In Make Assessment Matter, educators spoke loudly on the subject. While 80 percent of teachers and 91 percent of district administrators said they work with their peers to use assessment results to inform instruction, the majority of teachers, 55 percent, revealed they were not trained in the effective use of assessment and resulting data in their pre-service preparation. Eighty five percent of district administrators said that their teachers had not been adequately prepared to integrate assessment results into their teaching practice by their teacher preparation program.
2013 National Teacher of the Year Jeff Charbonneau explains it very well. “No teacher is completely against testing – heck we’re the ones who created tests. The key to testing lies within the assessment. Testing is not the problem – what we do with tests and how we interpret them is.”

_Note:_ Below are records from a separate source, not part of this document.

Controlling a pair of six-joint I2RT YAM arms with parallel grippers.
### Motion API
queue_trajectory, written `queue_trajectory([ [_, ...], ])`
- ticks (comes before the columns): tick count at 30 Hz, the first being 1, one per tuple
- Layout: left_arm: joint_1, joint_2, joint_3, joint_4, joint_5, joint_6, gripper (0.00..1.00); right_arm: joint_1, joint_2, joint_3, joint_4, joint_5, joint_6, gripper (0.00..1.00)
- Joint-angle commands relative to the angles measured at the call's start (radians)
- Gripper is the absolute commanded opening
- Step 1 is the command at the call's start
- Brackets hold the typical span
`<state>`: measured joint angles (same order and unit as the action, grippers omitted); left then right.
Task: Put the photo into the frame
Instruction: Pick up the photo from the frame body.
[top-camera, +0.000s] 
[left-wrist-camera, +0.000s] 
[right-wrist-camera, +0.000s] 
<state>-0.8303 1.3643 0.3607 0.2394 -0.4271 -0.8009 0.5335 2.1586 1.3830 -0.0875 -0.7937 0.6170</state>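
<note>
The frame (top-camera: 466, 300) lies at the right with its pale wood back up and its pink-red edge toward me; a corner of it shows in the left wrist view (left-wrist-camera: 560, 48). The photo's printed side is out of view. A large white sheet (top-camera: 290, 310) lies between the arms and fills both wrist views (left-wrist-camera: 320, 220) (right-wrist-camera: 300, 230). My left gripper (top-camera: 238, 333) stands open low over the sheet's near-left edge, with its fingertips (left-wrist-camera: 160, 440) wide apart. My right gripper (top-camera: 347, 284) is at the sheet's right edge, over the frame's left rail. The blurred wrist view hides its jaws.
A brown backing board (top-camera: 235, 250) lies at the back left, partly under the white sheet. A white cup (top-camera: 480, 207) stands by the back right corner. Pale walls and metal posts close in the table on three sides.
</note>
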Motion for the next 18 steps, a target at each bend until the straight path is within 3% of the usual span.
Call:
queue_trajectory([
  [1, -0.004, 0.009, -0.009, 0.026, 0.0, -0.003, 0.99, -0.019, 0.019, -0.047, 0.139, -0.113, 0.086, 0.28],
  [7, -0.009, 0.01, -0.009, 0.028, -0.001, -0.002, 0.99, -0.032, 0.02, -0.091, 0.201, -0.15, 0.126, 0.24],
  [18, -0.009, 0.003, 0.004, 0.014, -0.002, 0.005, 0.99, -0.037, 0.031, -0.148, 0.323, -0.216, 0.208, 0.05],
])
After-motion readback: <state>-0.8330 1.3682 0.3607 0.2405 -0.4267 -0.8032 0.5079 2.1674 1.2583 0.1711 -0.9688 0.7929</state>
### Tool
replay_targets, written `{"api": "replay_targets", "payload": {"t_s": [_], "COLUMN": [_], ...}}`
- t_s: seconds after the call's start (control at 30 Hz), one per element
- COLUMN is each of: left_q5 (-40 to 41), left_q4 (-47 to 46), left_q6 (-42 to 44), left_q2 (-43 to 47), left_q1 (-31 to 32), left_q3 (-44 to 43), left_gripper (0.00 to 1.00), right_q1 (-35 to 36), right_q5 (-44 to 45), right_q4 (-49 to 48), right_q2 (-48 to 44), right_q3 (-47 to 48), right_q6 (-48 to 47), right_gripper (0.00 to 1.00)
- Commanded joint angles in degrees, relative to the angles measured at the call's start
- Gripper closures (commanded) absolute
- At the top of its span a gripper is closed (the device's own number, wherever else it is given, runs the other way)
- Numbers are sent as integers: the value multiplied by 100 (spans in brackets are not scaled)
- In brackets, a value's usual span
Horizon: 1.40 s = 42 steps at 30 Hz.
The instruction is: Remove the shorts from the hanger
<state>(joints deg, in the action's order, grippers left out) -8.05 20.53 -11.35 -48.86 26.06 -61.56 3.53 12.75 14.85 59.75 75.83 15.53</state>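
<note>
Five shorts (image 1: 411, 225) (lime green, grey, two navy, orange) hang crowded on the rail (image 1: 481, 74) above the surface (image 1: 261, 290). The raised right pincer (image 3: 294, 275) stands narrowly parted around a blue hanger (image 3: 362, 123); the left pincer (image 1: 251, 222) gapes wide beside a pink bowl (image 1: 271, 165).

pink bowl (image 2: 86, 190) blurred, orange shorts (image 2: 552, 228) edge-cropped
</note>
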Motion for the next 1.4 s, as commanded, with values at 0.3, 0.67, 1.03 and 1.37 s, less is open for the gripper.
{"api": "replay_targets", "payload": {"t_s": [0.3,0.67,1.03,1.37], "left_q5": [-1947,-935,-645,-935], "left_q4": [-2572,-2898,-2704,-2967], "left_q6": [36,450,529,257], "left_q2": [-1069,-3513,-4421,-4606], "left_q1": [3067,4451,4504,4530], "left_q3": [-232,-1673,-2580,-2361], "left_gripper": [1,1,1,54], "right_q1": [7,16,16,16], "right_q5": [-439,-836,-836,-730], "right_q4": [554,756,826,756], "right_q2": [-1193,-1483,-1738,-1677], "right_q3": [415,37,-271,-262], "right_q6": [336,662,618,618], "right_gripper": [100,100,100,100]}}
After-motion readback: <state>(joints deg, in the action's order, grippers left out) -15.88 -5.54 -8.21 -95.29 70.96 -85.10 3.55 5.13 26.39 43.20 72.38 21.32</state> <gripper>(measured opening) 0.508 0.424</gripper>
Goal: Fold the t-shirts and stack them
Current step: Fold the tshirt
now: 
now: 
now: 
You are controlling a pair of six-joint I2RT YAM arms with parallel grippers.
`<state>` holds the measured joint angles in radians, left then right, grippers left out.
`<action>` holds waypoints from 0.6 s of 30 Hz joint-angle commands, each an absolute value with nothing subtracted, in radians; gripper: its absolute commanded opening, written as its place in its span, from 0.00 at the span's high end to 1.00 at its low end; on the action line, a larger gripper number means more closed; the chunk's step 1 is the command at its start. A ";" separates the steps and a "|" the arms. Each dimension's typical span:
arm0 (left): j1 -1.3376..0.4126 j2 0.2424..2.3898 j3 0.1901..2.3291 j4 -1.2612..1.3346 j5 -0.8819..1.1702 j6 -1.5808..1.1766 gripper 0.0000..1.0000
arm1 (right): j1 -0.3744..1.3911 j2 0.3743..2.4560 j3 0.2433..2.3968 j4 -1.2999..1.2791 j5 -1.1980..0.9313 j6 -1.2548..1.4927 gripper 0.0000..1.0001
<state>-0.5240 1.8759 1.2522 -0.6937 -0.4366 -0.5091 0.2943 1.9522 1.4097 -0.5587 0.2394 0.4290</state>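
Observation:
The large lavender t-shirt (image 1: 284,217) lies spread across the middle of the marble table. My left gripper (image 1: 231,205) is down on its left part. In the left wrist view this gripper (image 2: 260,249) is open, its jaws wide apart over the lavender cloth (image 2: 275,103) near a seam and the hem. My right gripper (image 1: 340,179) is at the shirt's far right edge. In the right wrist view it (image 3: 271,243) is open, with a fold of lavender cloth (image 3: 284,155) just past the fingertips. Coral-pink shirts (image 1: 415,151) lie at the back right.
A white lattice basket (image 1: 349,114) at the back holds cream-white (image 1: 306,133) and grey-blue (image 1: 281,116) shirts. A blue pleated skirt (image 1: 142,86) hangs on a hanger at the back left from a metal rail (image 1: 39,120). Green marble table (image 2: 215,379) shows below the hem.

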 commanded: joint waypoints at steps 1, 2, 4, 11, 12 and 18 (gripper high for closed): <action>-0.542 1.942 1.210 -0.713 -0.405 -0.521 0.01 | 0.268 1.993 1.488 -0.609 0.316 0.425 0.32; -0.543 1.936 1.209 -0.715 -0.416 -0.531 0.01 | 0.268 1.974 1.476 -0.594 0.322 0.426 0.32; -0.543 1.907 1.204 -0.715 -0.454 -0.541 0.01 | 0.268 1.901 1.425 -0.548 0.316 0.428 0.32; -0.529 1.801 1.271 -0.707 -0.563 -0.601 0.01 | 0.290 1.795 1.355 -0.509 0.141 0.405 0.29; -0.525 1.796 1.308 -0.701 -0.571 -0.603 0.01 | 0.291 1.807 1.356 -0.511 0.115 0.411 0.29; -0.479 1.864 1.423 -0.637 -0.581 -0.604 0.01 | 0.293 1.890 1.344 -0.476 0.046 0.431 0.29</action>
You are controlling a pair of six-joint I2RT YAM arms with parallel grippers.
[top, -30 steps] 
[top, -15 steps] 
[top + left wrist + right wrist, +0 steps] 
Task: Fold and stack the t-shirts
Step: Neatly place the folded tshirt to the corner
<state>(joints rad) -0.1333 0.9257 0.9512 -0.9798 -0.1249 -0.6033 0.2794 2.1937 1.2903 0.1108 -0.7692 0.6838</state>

Concerns about testing should encourage all of us to examine which tests are most valuable for our teachers and our children. We need to work together—teachers and parents, policymakers and community leaders, advocates and administrators—to make sure that we are using the best tests available, and using data to answer key questions efficiently.
This means we must address the gap in assessment literacy for those involved in the learning process. Reliable, accurate information on where each student is on his or her learning path is an invaluable tool for personalizing instruction and realizing greater outcomes. The real goal, one on which we all need to focus, is making sure that our students are learning and growing. To accomplish this, assessment is a vital tool.